**Task details:**
The line that contains "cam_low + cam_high" marks the end: retype the data below exactly from its first line through that line.

**Excerpted data:**
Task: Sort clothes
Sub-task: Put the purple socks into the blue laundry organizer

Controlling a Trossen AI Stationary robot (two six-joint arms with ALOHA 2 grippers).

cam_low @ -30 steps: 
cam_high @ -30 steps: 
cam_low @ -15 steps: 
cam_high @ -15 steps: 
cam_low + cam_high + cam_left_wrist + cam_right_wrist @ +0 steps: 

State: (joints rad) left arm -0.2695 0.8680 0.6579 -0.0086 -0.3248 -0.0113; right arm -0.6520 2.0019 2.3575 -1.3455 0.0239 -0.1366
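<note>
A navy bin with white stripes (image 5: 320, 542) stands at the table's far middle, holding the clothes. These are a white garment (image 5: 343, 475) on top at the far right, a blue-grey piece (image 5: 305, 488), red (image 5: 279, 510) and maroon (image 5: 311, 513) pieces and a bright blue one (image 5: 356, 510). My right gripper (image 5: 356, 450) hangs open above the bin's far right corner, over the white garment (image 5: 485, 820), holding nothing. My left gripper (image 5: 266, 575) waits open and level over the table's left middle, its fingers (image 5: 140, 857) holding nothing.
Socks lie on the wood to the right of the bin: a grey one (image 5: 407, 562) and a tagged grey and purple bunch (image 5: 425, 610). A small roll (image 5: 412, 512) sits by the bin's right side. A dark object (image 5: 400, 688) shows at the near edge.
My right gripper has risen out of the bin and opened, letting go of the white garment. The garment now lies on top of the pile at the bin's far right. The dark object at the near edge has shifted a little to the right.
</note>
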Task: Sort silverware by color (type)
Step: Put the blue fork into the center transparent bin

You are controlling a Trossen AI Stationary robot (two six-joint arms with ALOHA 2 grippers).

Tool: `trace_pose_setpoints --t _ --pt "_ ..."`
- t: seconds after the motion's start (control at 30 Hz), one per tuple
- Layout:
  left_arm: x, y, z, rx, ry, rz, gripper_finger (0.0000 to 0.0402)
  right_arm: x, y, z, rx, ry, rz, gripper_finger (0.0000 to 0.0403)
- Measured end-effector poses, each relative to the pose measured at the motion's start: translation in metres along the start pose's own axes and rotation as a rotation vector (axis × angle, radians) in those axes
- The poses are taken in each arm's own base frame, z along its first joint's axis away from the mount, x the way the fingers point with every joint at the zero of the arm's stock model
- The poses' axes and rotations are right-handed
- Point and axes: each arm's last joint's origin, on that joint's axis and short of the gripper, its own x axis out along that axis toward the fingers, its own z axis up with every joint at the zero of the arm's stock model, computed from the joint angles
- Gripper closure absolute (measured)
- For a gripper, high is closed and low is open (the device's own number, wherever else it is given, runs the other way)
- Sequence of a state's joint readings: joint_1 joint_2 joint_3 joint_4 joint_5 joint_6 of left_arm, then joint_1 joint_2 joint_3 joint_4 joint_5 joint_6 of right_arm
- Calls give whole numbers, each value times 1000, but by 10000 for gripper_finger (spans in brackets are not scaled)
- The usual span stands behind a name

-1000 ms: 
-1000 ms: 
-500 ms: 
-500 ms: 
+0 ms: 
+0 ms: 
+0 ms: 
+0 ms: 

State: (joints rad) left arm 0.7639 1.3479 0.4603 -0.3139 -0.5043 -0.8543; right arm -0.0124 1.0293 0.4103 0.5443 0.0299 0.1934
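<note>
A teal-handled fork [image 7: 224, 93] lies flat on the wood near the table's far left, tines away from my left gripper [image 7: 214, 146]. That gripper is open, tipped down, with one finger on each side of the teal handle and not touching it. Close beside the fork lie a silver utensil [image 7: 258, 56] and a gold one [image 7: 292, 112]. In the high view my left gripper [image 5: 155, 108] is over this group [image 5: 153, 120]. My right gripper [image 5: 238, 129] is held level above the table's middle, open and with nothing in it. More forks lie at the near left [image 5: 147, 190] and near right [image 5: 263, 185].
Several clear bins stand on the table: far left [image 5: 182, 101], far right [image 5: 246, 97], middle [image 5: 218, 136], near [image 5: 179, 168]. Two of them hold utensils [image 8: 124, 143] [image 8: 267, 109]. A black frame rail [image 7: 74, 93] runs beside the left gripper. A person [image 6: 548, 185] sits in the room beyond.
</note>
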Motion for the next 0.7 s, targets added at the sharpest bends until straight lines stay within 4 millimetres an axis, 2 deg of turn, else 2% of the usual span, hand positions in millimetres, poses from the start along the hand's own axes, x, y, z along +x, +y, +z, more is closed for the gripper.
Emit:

**The completed task:**
Task: Sort clothes
Sub-task: Put the purple socks into the blue laundry organizer

Controlling a Trossen AI Stationary robot (two six-joint arms with ALOHA 2 grippers).

cam_low @ -30 steps: 
cam_high @ -30 steps: 
cam_low @ -15 steps: 
cam_high @ -15 steps: 
cam_low + cam_high + cam_left_wrist + cam_right_wrist @ +0 steps: 

Nothing else is needed to complete this exercise.